Plants that photosynthetically reduce carbon to hydrocarbons are potential sources of liquid fuels for petroleum replacement. Euphorbia lathyris, which is widespread on marginal lands throughout the world, was targeted as a likely candidate for exploitation, and many studies on its feasibility as a hydrocarbon producer have been undertaken. The results have been disappointing, but other plants may be more suitable. Systematic surveys of indigenous species have been carried out worldwide. The concept of the multipurpose crop that could supply both fuel and raw materials spawned the analysis of over 1000 wild North American plants to determine their whole-plant oil, hydrocarbon, phenolic, and bagasse content.
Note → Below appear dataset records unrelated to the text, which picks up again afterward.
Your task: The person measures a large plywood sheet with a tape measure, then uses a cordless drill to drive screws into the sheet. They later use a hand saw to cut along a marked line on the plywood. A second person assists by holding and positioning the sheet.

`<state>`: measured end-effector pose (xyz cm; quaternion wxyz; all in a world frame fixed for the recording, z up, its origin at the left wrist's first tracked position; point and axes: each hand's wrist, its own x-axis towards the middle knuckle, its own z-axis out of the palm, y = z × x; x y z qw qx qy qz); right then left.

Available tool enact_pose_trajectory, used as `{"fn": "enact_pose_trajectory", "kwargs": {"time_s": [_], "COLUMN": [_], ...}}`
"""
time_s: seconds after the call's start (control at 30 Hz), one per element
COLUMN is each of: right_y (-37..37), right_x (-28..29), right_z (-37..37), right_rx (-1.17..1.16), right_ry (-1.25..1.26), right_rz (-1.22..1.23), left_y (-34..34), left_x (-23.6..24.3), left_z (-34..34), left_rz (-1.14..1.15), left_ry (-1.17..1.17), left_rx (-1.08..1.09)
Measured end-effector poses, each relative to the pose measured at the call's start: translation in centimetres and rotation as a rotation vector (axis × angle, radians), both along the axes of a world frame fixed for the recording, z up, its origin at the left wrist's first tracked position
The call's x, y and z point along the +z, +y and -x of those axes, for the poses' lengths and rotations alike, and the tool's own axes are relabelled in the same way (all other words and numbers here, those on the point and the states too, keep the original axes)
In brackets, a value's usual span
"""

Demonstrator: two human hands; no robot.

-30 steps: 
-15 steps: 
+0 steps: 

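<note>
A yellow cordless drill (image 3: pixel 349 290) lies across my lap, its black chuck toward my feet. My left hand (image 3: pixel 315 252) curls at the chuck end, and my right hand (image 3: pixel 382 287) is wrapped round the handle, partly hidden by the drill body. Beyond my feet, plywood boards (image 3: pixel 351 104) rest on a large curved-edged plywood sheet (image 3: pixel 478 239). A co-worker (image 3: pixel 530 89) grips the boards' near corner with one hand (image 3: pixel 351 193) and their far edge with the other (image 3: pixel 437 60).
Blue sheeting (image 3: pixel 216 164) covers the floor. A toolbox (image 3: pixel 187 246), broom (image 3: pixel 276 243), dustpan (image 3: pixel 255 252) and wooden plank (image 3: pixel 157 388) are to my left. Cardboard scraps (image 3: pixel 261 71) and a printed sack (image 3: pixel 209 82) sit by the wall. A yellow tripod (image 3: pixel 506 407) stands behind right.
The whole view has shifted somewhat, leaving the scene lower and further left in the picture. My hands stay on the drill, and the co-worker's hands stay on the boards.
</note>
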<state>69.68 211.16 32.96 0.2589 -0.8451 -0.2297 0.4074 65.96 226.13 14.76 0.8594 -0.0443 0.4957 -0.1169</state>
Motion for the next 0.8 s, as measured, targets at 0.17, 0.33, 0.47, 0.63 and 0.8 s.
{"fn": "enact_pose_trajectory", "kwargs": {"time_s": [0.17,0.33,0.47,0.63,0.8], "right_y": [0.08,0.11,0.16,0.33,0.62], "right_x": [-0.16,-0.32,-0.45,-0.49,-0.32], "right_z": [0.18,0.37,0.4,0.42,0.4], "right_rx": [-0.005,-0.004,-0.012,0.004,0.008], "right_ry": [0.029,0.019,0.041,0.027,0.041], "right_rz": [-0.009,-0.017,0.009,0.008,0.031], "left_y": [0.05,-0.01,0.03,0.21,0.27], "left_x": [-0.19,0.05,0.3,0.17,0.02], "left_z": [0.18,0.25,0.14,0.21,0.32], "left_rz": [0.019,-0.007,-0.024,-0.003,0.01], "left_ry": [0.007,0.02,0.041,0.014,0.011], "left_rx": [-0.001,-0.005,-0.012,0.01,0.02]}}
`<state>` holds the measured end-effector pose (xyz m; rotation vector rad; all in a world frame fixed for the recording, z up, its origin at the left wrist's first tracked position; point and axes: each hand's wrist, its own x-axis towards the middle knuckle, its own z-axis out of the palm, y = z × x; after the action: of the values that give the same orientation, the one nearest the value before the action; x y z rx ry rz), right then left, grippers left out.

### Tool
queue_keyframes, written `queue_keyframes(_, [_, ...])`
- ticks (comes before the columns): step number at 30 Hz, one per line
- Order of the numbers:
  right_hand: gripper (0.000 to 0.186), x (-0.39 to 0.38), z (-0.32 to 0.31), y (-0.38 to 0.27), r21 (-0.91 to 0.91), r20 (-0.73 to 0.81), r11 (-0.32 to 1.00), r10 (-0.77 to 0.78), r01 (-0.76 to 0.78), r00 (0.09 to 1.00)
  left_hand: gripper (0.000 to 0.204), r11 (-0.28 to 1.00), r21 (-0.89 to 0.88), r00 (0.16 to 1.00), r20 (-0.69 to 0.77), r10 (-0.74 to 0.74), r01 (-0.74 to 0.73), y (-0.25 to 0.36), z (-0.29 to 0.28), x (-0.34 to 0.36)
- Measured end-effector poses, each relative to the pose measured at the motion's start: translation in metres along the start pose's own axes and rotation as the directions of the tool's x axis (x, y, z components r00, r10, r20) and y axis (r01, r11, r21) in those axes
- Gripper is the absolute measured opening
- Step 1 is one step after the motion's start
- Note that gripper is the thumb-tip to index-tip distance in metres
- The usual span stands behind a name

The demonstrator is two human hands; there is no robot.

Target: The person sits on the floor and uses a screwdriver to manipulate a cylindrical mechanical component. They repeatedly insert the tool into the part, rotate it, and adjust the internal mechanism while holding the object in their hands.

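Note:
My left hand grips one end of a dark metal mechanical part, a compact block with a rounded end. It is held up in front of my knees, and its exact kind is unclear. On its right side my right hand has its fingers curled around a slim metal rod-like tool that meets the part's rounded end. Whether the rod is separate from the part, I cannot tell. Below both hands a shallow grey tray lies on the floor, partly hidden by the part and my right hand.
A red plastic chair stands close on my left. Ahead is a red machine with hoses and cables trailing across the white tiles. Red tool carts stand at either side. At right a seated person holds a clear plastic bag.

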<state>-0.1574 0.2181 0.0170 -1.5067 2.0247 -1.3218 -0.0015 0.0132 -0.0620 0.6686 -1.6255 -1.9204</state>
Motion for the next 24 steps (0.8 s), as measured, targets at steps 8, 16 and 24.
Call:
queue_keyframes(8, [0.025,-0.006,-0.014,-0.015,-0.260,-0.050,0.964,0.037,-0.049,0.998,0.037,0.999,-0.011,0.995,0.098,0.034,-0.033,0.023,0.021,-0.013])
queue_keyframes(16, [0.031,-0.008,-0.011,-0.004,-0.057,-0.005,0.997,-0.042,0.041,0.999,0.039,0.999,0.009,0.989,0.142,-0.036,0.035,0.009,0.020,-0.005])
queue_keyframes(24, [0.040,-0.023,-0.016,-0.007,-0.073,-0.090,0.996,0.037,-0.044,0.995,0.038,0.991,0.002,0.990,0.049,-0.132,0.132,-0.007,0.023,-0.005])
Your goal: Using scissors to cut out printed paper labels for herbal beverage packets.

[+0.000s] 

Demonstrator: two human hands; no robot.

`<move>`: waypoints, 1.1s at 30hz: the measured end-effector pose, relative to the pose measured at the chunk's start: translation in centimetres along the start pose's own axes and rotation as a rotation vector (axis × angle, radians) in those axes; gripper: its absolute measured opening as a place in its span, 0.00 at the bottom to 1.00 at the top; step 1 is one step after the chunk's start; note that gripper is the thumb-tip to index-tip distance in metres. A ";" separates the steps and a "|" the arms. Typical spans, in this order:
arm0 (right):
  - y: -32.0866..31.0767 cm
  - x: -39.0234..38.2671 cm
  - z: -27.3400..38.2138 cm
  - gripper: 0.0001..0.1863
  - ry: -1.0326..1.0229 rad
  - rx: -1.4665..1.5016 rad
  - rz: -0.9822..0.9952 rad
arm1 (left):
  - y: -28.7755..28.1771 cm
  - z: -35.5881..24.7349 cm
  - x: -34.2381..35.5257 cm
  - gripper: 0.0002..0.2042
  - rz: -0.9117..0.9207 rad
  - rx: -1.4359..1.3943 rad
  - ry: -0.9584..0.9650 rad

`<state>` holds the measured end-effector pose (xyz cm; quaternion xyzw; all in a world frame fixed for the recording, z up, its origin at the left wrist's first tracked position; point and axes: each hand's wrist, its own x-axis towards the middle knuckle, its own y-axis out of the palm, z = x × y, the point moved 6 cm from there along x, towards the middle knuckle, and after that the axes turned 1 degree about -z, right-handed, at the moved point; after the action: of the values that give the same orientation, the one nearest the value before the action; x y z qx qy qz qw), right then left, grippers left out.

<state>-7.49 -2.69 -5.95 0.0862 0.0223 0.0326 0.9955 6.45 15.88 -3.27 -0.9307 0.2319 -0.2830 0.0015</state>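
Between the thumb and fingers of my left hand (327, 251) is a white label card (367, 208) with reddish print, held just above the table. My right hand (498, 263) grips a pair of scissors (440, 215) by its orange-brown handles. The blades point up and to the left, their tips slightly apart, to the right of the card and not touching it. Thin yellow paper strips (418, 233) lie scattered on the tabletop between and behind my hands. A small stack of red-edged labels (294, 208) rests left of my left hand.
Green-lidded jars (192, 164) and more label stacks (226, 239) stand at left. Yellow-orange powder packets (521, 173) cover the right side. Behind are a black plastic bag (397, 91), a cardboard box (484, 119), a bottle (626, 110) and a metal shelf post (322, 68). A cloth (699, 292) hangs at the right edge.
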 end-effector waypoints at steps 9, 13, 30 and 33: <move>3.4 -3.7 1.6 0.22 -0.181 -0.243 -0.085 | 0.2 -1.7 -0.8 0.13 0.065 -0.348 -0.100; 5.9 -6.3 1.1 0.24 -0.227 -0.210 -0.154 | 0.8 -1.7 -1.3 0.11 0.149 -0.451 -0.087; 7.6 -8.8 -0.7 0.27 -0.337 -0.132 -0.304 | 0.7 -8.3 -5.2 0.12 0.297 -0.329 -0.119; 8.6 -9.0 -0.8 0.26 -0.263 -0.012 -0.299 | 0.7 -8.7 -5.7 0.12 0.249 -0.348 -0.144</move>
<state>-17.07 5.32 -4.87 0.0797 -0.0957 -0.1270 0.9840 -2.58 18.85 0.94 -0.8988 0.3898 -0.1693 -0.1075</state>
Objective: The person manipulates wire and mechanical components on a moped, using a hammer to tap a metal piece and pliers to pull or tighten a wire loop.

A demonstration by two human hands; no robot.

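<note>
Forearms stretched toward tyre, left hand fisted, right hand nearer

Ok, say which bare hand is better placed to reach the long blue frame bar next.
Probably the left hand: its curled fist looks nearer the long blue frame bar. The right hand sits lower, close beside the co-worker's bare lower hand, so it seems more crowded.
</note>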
Vegetable oils may be economically preferable to other biomass-derived fuels because the oils can be easily extracted from the plant parts. Seeds must be cleaned, dried, and dehusked before they are placed in the expeller. Vegetable oils can be used as an additive to diesel fuel, admixed with gasoline, or cracked into high-grade gasoline. Because of their lower volatility, they are being developed for use in compression-ignition engines. For this purpose, their viscosity must be reduced either by blending with fatty acids or by esterification to produce methyl or ethyl esters, which are more volatile than the parent oils. Indigenous plants have also been subjected to worldwide screening for their seed-oil content.